Exercise goal —
Please write out the lines of the data exactly, beginning with the first and ending with the line containing "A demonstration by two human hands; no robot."; leave the pictures behind.

Information supplied —
------------------------------------------------
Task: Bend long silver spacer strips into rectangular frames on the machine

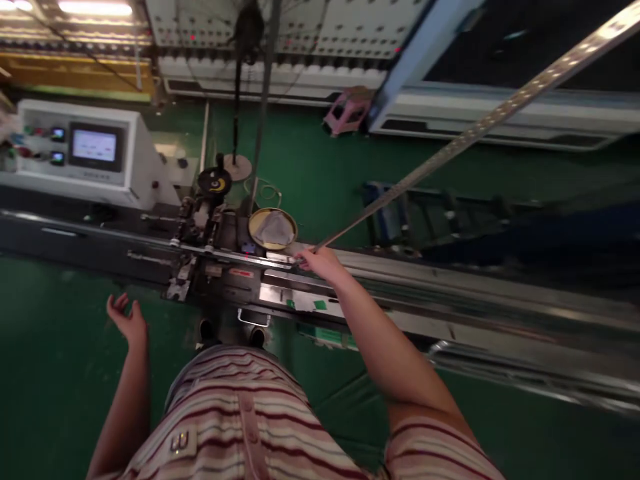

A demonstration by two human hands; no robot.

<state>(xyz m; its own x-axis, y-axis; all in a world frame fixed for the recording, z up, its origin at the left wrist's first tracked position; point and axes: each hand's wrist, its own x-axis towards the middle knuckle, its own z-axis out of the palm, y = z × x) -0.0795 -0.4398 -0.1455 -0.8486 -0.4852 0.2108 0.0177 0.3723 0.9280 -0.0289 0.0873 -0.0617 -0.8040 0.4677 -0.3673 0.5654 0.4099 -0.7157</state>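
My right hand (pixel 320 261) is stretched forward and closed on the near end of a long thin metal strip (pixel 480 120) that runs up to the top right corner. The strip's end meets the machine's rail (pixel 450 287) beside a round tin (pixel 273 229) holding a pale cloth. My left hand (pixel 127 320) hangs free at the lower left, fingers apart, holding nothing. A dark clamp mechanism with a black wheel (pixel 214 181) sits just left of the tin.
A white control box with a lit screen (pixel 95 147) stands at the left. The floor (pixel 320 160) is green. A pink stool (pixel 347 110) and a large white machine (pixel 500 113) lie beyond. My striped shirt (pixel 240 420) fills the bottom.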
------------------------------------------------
Solution to this task —
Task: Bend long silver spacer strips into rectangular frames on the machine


A demonstration by two human hands; no robot.

That concludes the response.